Start of DATA RECORDS

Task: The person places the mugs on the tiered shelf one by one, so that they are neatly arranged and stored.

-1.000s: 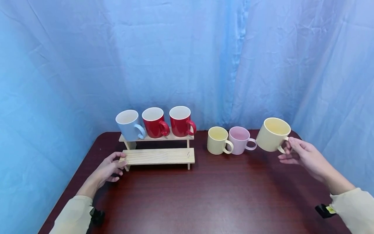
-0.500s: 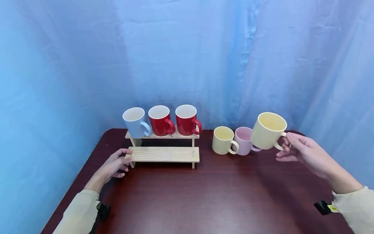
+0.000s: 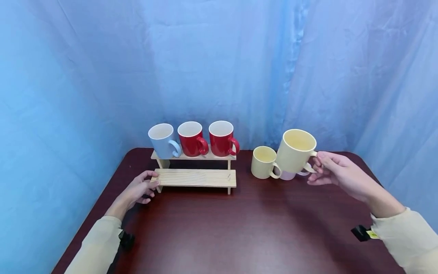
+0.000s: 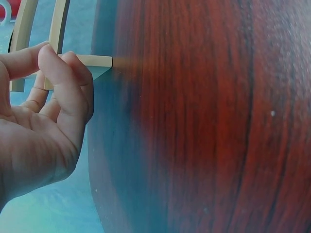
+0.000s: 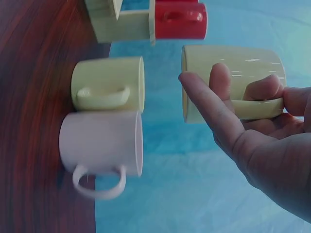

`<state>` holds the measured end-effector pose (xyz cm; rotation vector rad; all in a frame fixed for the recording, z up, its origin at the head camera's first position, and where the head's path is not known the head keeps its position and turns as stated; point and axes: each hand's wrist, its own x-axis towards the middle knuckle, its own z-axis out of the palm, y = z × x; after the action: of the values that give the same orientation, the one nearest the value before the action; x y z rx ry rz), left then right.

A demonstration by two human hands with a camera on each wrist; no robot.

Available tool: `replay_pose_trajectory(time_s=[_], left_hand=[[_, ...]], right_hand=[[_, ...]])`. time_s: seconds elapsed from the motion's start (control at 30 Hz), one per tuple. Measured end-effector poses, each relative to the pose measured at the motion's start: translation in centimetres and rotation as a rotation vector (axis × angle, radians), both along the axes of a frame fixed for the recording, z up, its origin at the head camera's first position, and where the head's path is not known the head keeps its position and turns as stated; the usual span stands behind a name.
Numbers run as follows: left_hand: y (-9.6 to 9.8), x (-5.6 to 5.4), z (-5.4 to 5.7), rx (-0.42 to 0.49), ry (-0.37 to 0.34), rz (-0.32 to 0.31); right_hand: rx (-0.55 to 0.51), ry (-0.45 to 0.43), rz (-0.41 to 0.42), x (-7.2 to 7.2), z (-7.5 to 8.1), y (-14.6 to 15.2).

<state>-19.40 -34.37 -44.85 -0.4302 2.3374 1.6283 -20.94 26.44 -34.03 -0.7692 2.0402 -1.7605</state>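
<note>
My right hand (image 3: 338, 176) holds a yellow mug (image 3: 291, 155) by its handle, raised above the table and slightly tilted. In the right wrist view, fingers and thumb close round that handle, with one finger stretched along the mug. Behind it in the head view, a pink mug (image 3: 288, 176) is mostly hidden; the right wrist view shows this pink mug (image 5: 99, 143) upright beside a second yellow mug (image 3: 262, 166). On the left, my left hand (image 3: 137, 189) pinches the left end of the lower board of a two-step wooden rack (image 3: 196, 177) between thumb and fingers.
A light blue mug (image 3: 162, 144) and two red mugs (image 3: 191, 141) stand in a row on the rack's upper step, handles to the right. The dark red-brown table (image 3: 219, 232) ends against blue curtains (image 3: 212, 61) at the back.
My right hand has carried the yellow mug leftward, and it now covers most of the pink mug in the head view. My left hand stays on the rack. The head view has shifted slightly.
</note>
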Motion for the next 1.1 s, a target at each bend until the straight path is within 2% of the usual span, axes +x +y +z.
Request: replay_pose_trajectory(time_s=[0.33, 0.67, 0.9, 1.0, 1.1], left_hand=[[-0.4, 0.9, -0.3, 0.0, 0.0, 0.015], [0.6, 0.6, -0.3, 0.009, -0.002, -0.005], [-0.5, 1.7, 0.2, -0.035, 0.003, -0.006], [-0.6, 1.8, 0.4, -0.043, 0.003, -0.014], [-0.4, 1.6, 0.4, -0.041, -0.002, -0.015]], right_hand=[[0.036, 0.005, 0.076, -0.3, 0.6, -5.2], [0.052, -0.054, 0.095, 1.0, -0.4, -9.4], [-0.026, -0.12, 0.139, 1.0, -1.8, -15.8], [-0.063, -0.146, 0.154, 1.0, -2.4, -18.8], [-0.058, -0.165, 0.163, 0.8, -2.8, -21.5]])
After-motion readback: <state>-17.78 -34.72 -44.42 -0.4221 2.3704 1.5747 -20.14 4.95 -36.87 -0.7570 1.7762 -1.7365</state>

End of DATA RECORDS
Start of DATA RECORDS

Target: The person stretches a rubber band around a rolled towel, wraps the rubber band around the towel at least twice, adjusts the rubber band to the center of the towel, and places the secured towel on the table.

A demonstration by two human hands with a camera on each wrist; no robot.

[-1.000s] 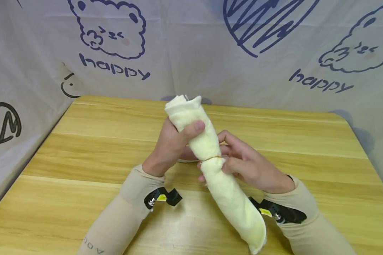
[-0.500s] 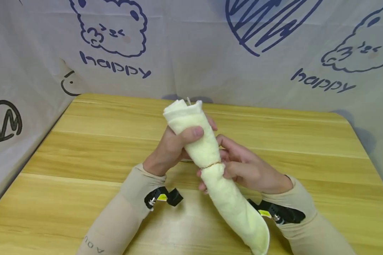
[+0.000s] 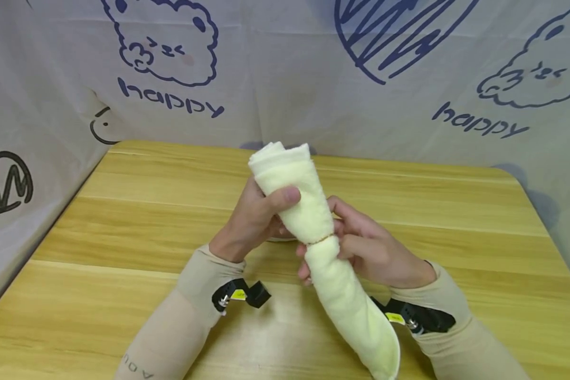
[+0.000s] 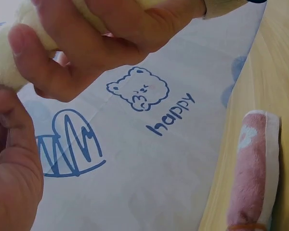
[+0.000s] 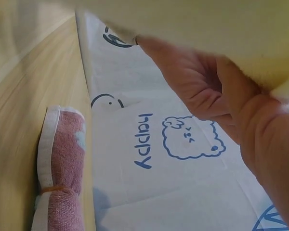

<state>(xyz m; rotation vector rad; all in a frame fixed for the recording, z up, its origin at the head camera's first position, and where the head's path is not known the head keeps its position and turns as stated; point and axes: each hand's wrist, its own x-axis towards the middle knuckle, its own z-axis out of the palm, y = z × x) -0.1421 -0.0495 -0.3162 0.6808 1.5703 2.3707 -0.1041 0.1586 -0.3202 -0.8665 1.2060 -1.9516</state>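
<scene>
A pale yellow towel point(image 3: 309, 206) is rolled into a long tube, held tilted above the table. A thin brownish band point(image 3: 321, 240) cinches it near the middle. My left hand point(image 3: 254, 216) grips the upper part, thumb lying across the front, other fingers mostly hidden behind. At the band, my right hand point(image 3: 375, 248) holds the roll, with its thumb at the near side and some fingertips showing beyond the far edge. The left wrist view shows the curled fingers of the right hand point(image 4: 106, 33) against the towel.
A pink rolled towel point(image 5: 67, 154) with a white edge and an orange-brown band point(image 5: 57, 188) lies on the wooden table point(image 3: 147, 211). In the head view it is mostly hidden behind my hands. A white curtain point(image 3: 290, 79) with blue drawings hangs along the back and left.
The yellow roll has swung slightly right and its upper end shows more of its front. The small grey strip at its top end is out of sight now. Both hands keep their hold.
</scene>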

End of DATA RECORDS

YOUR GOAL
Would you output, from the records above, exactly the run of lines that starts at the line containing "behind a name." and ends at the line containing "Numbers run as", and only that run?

ANSWER TO THIS EXERCISE
Available tool: `replay_pose_trajectory(time_s=[_], left_hand=[[_, ...]], right_hand=[[_, ...]])`. time_s: seconds elapsed from the motion's start (control at 30 Hz), one per tuple. Measured end-effector poses, each relative to the pose measured at the motion's start: translation in centimetres and rotation as a rotation vector (axis × angle, radians), both along the axes of a frame fixed for the recording, z up, its origin at the head camera's first position, and where the head's path is not known the head keeps its position and turns as stated; the usual span stands behind a name.
Numbers run as follows: left_hand: y (-9.6 to 9.8), x (-5.6 to 5.4), z (-5.4 to 5.7), rx (-0.42 to 0.49), ry (-0.37 to 0.34), rz (-0.32 to 0.31); right_hand: rx (-0.55 to 0.51), ry (-0.45 to 0.43), rz (-0.41 to 0.42), x (-7.2 to 7.2), z (-7.5 to 8.1), y (-14.6 to 15.2).

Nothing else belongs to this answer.